WORK INSTRUCTIONS
Exactly as written, copy the lines of the data below from the first through the one containing "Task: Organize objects".

MATERIAL PROVIDED

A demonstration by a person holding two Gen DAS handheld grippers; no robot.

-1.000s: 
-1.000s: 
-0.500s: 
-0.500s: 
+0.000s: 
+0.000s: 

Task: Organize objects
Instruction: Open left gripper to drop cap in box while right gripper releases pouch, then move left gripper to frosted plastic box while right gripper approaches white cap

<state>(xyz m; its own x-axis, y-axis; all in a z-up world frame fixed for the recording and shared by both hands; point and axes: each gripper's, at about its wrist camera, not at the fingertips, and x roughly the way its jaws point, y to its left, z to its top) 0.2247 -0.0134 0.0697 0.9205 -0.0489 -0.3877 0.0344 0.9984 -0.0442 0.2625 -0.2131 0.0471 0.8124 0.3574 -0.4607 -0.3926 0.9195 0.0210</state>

EXERCISE OUTPUT
A demonstration by a person holding two Gen DAS handheld grippers; no robot.

-1.000s: 
-1.000s: 
-0.500s: 
-0.500s: 
+0.000s: 
+0.000s: 

Task: Organize objects

Nothing else is needed to complete the exercise.